* **ACTIVITY**
Return all of the data exactly as given.

+ + + + +

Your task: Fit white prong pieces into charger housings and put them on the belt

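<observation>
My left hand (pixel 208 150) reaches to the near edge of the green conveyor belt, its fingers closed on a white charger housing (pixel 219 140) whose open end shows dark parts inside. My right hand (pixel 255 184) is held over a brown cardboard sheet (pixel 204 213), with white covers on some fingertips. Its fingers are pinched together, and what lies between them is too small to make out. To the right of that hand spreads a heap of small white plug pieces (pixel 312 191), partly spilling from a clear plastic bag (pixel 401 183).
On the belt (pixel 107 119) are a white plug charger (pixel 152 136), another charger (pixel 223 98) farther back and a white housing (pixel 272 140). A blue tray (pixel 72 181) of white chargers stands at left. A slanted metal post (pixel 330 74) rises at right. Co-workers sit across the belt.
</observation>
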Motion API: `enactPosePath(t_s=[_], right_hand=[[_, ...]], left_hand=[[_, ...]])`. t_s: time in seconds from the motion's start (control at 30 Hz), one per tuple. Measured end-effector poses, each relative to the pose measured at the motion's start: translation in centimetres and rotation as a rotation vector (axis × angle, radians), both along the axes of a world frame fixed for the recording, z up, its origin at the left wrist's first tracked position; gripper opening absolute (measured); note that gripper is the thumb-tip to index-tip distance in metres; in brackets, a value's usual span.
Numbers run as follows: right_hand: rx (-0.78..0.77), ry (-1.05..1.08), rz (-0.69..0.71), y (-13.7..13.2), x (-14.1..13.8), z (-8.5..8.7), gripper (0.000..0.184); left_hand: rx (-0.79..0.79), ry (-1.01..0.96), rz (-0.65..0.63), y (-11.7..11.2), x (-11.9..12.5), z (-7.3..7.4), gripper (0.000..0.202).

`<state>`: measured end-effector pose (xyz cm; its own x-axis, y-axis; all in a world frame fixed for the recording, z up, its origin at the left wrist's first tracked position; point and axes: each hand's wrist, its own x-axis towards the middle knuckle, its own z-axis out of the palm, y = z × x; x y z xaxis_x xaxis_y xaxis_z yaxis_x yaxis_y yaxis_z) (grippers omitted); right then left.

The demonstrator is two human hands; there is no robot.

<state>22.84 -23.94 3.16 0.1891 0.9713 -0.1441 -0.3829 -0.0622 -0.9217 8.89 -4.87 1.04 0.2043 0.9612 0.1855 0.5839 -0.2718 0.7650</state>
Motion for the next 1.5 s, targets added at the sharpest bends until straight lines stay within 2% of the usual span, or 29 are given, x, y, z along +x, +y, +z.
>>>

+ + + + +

* **RESULT**
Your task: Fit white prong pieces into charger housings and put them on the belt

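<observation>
My left hand (pixel 208 150) reaches to the near edge of the green conveyor belt, its fingers closed on a white charger housing (pixel 219 140) whose open end shows dark parts inside. My right hand (pixel 255 184) is held over a brown cardboard sheet (pixel 204 213), with white covers on some fingertips. Its fingers are pinched together, and what lies between them is too small to make out. To the right of that hand spreads a heap of small white plug pieces (pixel 312 191), partly spilling from a clear plastic bag (pixel 401 183).
On the belt (pixel 107 119) are a white plug charger (pixel 152 136), another charger (pixel 223 98) farther back and a white housing (pixel 272 140). A blue tray (pixel 72 181) of white chargers stands at left. A slanted metal post (pixel 330 74) rises at right. Co-workers sit across the belt.
</observation>
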Motion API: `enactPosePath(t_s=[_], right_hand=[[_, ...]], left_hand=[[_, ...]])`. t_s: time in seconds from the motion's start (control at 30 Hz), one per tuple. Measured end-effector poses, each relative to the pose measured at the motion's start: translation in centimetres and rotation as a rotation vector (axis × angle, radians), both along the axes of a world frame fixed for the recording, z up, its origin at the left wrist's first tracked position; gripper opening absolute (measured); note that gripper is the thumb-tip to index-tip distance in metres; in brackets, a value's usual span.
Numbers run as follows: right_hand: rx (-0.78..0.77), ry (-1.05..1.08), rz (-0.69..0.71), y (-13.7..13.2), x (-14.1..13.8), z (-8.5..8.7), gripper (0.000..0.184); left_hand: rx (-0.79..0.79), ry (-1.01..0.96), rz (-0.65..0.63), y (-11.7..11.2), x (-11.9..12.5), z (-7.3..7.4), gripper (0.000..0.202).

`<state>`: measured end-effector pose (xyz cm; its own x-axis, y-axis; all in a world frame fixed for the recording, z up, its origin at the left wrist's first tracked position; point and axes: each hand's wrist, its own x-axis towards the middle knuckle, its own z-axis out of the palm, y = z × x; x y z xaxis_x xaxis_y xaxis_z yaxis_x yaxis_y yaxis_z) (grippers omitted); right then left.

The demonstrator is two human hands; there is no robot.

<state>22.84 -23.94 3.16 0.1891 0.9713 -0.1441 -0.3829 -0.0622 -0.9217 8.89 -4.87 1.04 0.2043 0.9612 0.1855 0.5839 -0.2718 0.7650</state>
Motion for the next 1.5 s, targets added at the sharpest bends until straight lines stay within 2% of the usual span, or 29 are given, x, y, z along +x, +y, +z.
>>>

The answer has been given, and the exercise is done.